■ **What you should do**
Copy out again, unchanged, the listing below from the line that has "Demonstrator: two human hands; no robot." through the line that has "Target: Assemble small".

====== Given information ======

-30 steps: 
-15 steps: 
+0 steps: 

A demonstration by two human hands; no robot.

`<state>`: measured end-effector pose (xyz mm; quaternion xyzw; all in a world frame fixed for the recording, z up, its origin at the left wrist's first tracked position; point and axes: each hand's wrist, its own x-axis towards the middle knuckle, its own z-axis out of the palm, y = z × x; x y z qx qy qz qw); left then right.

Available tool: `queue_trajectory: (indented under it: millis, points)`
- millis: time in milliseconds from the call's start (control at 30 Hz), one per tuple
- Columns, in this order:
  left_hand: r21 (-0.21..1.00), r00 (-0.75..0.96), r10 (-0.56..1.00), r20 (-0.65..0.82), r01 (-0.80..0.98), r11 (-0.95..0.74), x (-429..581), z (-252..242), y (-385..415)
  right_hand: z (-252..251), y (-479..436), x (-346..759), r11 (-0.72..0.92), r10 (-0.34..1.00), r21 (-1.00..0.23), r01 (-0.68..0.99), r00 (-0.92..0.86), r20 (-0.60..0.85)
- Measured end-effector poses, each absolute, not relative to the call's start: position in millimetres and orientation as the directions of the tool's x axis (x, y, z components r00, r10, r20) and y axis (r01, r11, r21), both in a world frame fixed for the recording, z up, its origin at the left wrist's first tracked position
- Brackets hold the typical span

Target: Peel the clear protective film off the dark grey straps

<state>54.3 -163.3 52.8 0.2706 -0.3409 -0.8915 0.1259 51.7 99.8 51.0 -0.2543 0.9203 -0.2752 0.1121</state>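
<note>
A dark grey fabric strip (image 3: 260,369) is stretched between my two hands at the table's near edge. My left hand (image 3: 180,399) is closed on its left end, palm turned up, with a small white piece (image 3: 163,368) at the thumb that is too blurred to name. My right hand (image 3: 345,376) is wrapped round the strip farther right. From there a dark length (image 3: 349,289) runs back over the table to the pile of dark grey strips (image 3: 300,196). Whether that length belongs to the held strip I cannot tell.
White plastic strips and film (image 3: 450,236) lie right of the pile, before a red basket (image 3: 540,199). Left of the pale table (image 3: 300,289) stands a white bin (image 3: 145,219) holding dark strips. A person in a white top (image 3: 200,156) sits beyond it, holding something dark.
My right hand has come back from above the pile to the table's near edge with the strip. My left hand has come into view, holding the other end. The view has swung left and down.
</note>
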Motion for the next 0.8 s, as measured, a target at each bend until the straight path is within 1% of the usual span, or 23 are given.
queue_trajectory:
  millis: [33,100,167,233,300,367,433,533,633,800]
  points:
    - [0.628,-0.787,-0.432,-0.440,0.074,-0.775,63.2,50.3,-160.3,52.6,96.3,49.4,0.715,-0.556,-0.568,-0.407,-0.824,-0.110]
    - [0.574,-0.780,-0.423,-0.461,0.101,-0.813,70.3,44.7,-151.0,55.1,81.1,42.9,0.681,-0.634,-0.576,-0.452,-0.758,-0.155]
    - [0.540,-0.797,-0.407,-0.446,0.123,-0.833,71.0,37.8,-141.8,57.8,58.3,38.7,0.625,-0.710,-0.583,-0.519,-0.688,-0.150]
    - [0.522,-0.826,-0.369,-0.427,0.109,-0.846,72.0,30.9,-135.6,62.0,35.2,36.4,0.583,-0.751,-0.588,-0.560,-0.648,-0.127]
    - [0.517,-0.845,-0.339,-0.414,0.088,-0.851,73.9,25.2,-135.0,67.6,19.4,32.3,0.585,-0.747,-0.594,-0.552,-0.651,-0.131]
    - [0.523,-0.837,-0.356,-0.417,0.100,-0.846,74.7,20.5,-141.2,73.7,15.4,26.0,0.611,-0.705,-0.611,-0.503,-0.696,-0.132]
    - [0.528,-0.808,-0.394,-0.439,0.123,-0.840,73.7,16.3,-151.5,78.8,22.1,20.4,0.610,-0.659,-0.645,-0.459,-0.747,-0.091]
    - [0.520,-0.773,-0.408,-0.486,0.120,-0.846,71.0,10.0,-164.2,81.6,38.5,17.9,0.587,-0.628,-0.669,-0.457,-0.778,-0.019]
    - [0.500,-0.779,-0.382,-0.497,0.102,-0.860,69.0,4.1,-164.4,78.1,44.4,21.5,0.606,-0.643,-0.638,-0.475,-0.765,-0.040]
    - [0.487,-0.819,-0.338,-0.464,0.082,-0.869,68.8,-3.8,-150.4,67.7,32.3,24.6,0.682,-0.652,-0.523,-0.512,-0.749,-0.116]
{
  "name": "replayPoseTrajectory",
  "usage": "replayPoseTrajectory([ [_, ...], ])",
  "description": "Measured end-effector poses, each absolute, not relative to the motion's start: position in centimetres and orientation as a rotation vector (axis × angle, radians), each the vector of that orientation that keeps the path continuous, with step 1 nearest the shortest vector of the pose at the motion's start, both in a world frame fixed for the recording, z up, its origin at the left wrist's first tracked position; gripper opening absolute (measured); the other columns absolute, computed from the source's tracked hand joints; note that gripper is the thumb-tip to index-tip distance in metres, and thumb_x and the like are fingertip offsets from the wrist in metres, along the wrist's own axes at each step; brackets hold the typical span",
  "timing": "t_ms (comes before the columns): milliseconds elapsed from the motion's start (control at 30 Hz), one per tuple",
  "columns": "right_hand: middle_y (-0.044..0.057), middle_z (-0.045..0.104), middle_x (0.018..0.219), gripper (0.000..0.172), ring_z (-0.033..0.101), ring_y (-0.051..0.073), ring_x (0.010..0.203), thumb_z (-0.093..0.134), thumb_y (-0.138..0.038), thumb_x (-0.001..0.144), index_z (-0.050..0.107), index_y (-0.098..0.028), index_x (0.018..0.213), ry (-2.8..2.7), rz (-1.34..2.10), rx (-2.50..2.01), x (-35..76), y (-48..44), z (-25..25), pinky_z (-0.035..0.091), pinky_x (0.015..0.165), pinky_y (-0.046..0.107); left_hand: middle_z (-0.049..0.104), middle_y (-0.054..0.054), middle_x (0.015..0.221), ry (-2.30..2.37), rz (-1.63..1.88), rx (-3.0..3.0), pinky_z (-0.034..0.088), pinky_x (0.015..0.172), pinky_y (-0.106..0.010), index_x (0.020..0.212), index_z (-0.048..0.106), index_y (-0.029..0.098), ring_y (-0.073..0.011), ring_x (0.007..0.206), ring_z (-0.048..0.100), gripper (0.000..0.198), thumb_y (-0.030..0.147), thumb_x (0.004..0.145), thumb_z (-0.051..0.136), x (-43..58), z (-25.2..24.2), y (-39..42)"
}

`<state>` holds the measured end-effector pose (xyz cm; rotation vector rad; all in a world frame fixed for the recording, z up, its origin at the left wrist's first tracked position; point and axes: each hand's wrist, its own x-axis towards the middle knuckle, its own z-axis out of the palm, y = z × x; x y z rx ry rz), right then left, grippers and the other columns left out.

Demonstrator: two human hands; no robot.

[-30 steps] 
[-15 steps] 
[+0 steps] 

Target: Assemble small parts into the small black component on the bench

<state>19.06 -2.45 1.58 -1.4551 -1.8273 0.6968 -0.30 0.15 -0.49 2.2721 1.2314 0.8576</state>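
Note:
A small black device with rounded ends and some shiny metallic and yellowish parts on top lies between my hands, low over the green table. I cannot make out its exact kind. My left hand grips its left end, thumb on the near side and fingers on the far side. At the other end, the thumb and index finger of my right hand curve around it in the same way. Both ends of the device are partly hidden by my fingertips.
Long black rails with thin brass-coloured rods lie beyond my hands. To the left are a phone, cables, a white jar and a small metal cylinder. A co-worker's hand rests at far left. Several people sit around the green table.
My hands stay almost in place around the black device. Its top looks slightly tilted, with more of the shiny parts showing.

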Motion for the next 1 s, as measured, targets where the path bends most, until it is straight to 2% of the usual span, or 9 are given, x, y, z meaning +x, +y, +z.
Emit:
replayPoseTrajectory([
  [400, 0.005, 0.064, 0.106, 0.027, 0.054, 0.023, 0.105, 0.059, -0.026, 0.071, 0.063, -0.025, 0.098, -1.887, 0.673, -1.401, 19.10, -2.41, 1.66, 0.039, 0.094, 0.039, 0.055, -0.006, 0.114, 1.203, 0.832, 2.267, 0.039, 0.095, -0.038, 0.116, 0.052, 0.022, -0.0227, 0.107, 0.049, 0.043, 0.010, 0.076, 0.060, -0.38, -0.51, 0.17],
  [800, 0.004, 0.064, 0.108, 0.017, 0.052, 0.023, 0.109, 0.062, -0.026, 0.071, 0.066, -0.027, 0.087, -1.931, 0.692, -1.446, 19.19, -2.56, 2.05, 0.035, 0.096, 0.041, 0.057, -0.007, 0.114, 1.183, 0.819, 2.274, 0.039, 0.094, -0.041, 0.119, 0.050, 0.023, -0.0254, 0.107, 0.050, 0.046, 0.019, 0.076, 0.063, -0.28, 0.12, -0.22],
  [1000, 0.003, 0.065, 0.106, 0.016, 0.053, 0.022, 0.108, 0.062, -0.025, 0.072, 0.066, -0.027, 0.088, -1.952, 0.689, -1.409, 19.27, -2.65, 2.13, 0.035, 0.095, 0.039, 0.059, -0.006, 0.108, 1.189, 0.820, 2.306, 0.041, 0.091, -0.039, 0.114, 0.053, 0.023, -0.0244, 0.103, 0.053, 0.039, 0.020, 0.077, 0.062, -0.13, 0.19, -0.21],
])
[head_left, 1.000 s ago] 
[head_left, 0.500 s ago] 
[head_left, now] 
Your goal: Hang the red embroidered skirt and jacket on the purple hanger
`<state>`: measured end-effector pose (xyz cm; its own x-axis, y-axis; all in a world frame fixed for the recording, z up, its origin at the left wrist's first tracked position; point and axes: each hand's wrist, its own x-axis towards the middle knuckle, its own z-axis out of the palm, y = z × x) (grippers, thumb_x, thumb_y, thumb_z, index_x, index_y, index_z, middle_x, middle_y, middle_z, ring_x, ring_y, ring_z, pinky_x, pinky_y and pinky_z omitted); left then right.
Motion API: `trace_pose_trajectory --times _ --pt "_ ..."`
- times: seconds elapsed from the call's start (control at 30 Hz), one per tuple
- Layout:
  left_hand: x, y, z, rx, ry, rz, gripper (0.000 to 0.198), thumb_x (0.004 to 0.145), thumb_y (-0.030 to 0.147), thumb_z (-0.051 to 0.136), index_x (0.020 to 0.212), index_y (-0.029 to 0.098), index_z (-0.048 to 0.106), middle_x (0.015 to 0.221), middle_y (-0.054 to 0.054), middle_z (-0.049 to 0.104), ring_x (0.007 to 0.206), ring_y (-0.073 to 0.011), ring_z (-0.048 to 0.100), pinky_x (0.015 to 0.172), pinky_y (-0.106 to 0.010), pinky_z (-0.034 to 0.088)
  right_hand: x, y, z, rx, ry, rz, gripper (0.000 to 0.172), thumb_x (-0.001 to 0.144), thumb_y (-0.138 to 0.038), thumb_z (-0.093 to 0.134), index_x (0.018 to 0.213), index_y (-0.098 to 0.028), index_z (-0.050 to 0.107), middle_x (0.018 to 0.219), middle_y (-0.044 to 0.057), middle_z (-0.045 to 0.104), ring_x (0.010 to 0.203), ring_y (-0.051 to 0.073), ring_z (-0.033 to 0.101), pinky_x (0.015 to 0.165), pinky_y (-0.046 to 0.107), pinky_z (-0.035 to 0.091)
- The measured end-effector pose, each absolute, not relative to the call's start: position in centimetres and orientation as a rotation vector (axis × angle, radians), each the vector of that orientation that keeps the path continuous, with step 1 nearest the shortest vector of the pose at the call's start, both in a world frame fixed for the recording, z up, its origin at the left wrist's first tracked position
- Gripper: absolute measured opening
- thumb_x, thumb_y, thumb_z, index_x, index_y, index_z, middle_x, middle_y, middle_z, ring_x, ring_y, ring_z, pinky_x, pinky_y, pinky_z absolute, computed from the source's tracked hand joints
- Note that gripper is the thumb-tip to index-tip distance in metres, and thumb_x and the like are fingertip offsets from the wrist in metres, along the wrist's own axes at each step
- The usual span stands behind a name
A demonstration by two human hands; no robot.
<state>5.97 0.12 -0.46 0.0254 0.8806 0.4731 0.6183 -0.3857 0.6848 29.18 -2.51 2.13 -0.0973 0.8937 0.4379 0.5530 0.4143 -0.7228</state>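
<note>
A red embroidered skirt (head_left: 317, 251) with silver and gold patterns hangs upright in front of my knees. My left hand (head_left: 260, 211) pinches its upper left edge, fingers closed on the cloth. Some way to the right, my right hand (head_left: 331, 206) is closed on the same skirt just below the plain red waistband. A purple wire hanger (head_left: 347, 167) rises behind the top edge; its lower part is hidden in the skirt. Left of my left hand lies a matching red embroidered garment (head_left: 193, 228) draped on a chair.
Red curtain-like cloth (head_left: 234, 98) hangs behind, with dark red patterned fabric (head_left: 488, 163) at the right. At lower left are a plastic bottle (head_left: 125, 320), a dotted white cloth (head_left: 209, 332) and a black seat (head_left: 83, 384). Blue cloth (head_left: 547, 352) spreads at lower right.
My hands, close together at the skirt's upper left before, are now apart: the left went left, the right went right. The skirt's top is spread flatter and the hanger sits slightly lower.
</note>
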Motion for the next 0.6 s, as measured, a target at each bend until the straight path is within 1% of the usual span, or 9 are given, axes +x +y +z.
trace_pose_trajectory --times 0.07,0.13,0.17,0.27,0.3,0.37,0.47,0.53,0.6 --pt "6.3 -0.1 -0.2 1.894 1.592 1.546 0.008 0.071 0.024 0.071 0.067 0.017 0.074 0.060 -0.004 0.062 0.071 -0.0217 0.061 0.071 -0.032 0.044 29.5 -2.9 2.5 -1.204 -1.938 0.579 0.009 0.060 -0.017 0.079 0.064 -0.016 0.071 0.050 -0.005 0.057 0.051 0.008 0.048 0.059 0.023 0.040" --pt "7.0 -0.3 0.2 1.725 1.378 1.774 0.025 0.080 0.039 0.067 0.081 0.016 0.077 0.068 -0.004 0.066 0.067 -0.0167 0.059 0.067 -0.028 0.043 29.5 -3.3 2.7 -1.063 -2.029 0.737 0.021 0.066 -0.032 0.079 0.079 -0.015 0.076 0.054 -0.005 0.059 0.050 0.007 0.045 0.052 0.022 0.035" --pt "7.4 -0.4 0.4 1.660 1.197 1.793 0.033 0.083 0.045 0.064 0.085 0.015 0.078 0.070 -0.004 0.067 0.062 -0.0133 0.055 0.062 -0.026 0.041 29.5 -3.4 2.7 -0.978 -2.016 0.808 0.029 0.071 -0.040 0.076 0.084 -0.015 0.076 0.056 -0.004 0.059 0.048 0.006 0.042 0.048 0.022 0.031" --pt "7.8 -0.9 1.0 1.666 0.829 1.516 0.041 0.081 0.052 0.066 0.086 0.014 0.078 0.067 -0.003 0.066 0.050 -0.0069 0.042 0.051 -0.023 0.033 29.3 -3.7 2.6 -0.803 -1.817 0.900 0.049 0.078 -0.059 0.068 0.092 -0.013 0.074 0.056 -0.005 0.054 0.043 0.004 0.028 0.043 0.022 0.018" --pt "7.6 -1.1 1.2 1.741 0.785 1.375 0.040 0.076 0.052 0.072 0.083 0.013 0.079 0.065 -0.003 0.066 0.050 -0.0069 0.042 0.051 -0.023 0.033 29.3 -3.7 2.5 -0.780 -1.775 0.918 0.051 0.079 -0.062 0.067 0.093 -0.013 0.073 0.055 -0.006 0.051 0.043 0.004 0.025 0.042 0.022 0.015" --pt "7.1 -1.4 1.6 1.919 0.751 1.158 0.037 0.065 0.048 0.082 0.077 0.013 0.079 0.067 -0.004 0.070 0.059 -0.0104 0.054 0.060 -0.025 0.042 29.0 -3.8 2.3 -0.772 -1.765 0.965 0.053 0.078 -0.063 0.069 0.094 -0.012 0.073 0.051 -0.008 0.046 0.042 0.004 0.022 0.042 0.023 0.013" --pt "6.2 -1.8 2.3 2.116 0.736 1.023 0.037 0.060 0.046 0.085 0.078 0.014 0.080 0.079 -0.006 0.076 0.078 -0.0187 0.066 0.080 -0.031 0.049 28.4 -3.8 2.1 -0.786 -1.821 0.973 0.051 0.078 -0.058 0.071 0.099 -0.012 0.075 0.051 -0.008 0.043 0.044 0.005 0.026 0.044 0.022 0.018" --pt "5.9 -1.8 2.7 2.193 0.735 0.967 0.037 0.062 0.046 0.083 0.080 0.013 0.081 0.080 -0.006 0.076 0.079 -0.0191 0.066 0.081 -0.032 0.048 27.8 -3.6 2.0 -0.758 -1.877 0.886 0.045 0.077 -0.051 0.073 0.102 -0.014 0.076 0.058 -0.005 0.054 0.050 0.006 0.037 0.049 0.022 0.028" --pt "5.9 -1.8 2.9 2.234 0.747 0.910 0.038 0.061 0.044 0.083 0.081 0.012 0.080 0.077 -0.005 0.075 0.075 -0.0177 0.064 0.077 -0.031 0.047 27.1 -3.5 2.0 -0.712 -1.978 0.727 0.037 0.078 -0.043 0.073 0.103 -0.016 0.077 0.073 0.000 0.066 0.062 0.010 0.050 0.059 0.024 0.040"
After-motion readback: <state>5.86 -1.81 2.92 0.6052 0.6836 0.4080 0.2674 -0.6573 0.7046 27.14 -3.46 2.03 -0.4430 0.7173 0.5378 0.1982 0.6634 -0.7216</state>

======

■ **Answer for the task**
Demonstrator: two human hands; no robot.

[-30 steps] 
[-15 steps] 
[+0 steps] 

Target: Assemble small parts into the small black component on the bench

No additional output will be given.